Das lokale Klima im Untersuchungsraum variiert entsprechend der Höhenlage, dem Relief und der Hangexposition. In geringen bis mittleren Höhenlagen sind die Sommer lang und feucht, die Winter eher kurz und trocken. Im Sommer können, wie in vielen Hochgebirgsregionen typisch, gewitterhafte Starkniederschläge auftreten. Sie sind oft nur lokal begrenzt und können Hochwasserereignisse und Murgänge auslösen.

Klimawandel und Gletscherschmelze

Aktuelle Studien belegen einen anhaltenden Gletscherrückzug im Großen Kaukasus. So wurde im Sommer 2010 die Länge der Gletscherzunge des etwa 8,5 km langen Gergeti-Gletschers südöstlich des Kazbeg vermessen. Im Vergleich zur letzten Messung 2004 ist die Gletscherzunge um 123 m zurück geschmolzen, d.h. durchschnittlich um 20 m pro Jahr. Dieser Trend kann von unterschiedlichen Klimavariablen unterstützt werden, so in Sommern durch höhere Lufttemperaturen oder stärkere Strahlung infolge geringerer Bewölkung. Aber auch eine Abnahme der Schneeniederschläge kann dafür verantwortlich sein, andererseits trägt Regen zu verstärktem Abschmelzen bei. Die statistischen Analysen der lokalen Klimaverhältnisse und der kurz- bis mittelfristigen Klimaänderungen mittels Daten mehrerer Klimastationen zeigen, dass der jährliche Temperaturverlauf ab Mitte der 1960er Jahre einen positiven Trend zeigt. Dieser liegt in Kazbegi zwischen 0,2°C und 0,3°C pro Jahrzehnt. Vor 1965 fehlt ein signifikanter Trend. Auch für den Niederschlag ist ab Ende der 1960er Jahre eine Trendwende zu beobachten und es sind sogar positive Niederschlagstrends zwischen 6 und 13 mm pro Dekade vorhanden. Dies ist jedoch nichts Überraschendes, denn höhere Temperaturen können höhere Niederschläge bewirken. Auch die langfristigen Änderungen der Gletscherlängen und Abflüsse der durch Gletscher gespeisten Flüsse zeigen entsprechende Tendenzen.

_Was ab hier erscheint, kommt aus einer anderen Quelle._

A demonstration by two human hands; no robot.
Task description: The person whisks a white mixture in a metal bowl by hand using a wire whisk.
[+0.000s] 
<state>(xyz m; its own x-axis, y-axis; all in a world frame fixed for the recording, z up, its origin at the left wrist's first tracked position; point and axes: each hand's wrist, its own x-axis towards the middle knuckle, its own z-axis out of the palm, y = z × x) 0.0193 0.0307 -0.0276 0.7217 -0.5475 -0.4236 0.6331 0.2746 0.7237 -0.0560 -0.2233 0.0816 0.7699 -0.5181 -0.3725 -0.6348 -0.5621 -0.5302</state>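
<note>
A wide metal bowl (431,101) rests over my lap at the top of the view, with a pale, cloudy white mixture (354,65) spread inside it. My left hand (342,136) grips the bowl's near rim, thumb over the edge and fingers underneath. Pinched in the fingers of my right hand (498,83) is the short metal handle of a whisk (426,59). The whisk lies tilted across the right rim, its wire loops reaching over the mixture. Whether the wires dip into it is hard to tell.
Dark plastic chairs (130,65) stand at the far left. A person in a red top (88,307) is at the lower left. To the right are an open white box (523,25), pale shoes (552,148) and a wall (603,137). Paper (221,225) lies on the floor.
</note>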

Hochwasserrisiko und Gefahrenkarten

Durch Starkregenereignisse ausgelöste Hochwasserereignisse werden durch eine statistische Analyse der täglichen Niederschlagsdaten untersucht. Geländearbeiten und computerbasierte Modellierungen liefern weitere Erkenntnisse. Neben der Modellierung von Klima und Abfluss werden potenzielle Überschwemmungsflächen im Gelände kartiert und mit Hilfe digitaler Höhenmodelle und topographischer Karten in Hochwassergefahrenkarten dargestellt.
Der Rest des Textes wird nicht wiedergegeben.